> [What is expected]: The expected answer is a copy of every line in the listing that has the word "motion".

..............................

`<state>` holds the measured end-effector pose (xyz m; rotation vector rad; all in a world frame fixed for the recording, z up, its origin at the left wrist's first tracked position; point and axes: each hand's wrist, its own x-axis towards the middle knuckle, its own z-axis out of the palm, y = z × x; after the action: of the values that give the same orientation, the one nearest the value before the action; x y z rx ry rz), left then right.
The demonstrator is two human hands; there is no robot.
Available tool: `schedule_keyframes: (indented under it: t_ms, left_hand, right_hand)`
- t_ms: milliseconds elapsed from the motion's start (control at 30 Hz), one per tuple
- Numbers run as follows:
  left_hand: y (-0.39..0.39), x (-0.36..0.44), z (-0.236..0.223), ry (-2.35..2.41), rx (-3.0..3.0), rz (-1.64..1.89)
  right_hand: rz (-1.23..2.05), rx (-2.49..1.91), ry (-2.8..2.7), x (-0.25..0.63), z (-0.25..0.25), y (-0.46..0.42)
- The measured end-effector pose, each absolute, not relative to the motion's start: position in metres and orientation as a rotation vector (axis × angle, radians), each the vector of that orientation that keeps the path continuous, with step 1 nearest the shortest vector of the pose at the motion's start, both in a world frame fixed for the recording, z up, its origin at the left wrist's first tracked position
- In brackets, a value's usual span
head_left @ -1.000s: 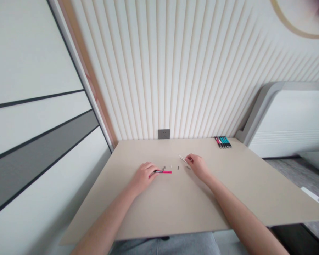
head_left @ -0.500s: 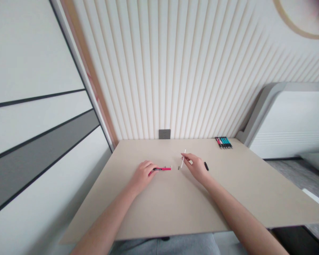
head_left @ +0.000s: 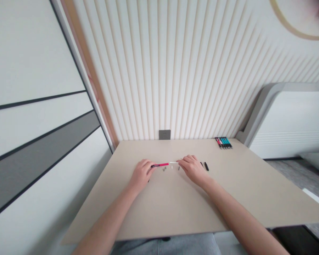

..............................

> [Output of the task]:
- t_ms: milliseconds elapsed from the motion's start (control at 30 Hz), one per tuple
- The measured end-effector pose, each absolute, not relative to the motion's start: position in metres and orientation as a rotation vector (axis × angle, radians), each the vector of that orientation that keeps the path continuous, with step 1 nearest the shortest vector of the pose at the motion's start, both in a world frame fixed for the recording, z up, its origin at the left wrist's first tracked position

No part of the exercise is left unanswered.